**Aim of the exercise**
Please give back only the lines below from the one containing "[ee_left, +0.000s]" to the one containing "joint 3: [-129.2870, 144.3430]", each repeated word for word, both ends included.

**Data items**

□ □ □ □ □

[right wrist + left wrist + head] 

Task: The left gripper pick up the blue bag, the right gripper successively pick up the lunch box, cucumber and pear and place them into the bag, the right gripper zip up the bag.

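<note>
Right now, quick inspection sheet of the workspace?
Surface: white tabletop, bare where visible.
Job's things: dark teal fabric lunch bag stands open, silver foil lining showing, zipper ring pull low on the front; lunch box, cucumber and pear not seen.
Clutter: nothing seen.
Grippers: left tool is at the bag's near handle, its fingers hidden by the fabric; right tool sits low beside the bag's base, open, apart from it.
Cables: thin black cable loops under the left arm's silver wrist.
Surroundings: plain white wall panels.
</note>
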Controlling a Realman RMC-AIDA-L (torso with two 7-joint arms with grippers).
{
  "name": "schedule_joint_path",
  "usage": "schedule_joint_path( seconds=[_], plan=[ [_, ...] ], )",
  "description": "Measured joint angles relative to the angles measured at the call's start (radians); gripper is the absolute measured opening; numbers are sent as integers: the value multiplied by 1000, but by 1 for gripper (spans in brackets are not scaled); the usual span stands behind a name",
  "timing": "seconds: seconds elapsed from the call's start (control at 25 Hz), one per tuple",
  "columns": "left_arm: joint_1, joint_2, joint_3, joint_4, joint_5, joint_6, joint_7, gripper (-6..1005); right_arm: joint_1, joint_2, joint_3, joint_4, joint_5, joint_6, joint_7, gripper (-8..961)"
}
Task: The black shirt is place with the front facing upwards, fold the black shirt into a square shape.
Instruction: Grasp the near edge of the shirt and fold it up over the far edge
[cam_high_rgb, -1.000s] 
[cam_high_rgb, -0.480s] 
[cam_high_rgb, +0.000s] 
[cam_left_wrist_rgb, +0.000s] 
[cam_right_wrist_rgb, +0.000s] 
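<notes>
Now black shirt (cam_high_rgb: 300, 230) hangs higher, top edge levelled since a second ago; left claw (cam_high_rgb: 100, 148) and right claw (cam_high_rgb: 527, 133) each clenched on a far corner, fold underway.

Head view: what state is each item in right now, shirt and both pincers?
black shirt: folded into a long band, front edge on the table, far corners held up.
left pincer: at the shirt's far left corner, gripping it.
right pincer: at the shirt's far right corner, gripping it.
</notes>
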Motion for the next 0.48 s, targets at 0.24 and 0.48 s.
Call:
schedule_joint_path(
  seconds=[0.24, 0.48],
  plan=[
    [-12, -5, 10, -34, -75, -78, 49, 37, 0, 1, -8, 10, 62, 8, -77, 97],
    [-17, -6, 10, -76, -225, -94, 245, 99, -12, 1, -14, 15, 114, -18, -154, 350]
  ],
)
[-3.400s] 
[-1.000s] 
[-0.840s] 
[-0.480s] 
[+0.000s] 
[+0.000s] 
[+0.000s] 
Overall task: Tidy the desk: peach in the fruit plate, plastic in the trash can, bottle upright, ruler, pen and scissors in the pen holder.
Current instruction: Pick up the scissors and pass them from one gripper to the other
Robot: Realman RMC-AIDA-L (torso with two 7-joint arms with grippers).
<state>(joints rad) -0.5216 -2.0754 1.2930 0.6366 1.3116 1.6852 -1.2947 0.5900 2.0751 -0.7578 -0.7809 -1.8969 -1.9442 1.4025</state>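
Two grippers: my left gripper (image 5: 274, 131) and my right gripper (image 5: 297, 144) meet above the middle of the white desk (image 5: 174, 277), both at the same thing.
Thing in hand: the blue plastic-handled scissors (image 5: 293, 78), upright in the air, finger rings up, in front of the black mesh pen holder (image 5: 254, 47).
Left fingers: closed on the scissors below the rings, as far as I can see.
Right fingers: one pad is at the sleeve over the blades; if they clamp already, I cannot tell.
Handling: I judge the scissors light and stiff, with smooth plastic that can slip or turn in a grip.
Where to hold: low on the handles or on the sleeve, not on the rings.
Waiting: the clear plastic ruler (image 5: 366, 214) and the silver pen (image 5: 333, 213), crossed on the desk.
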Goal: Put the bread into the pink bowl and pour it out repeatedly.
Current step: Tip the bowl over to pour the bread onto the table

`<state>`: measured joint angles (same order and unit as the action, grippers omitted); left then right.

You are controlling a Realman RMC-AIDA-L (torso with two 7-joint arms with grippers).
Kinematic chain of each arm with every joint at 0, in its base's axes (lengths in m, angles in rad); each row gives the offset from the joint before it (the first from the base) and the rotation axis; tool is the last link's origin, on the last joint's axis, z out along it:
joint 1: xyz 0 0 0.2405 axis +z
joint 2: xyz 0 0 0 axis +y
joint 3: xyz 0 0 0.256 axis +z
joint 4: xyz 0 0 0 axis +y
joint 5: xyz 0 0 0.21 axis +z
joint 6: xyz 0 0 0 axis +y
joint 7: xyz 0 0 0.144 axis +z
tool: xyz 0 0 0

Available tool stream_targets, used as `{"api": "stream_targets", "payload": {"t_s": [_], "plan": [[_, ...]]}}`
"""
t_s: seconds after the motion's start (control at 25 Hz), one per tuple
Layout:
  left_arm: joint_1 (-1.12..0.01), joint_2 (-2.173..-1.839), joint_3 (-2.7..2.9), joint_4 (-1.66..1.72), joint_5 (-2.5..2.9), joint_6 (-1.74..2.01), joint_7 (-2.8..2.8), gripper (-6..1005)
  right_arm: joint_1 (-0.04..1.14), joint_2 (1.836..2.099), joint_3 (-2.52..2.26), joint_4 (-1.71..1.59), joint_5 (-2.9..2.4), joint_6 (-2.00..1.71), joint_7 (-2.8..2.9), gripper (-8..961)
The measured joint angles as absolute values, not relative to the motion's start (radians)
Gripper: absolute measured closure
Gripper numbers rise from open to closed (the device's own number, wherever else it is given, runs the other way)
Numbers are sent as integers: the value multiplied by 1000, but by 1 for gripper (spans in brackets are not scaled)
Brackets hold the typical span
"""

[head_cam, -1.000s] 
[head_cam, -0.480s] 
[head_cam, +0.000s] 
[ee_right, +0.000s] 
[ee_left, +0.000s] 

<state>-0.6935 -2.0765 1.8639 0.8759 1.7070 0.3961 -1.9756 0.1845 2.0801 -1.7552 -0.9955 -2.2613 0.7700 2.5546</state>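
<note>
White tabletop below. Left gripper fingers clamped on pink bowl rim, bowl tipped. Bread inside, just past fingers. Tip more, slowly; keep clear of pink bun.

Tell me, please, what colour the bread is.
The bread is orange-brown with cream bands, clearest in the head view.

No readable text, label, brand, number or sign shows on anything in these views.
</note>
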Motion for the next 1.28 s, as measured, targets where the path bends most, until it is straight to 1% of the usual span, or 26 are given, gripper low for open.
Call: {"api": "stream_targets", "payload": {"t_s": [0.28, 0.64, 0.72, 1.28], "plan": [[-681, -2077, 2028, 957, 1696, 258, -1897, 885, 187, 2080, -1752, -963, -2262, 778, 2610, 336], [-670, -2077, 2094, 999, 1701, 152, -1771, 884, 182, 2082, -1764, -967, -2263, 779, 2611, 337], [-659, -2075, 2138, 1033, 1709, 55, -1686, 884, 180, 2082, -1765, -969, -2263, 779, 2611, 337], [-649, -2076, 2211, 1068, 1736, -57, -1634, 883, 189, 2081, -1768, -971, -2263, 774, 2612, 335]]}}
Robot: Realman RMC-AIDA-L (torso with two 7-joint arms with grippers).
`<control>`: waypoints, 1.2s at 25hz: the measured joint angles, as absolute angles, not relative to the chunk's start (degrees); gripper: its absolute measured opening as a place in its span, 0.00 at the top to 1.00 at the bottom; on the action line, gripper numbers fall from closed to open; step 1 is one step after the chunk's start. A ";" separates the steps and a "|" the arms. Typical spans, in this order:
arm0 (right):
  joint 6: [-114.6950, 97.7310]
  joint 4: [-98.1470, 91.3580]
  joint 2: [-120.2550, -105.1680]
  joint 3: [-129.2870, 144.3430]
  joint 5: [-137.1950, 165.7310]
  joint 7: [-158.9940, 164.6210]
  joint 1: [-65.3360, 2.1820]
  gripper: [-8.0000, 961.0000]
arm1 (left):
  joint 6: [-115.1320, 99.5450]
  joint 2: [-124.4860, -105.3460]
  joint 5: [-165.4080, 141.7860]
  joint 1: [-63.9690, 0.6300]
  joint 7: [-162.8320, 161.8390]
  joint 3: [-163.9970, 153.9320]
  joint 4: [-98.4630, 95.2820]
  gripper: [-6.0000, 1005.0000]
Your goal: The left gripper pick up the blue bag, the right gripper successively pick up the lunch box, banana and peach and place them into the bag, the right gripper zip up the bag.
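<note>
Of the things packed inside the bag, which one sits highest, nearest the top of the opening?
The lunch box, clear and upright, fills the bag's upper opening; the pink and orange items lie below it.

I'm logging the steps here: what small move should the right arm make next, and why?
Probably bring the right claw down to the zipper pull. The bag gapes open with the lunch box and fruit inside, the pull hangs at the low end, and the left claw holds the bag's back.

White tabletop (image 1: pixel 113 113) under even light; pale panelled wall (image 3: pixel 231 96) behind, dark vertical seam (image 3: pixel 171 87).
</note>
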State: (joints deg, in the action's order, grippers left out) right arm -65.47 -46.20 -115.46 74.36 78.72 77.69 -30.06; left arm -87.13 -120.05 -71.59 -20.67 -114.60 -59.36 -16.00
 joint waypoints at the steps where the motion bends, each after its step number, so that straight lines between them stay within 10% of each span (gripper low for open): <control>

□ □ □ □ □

**Response to the exercise**
[ee_left, +0.000s] 

<state>-0.6935 -2.0765 1.8639 0.8759 1.7070 0.3961 -1.9756 0.1845 2.0801 -1.7552 -0.9955 -2.2613 0.7700 2.5546</state>
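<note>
White tabletop below. Left gripper fingers clamped on pink bowl rim, bowl tipped. Bread inside, just past fingers. Tip more, slowly; keep clear of pink bun.

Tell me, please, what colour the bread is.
The bread is orange-brown with cream bands, clearest in the head view.

No readable text, label, brand, number or sign shows on anything in these views.
</note>
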Motion for the next 1.28 s, as measured, targets where the path bends most, until it is straight to 1% of the usual span, or 26 are given, gripper low for open.
Call: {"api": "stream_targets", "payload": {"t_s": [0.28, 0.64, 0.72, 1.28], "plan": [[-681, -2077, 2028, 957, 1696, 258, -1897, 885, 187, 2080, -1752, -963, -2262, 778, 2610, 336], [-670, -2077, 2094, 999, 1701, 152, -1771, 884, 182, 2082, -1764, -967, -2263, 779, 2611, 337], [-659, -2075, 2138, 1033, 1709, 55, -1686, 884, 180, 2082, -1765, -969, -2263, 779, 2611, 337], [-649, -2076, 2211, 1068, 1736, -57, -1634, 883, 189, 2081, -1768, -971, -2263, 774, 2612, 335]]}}
Robot: Realman RMC-AIDA-L (torso with two 7-joint arms with grippers).
`<control>`: waypoints, 1.2s at 25hz: the measured joint angles, as absolute angles, not relative to the chunk's start (degrees); gripper: its absolute measured opening as a place in its span, 0.00 at the top to 1.00 at the bottom; on the action line, gripper numbers fall from closed to open; step 1 is one step after the chunk's start. A ";" separates the steps and a "|" the arms. Typical spans, in this order:
arm0 (right):
  joint 6: [-114.6950, 97.7310]
  joint 4: [-98.1470, 91.3580]
  joint 2: [-120.2550, -105.1680]
  joint 3: [-129.2870, 144.3430]

This answer has been given in full.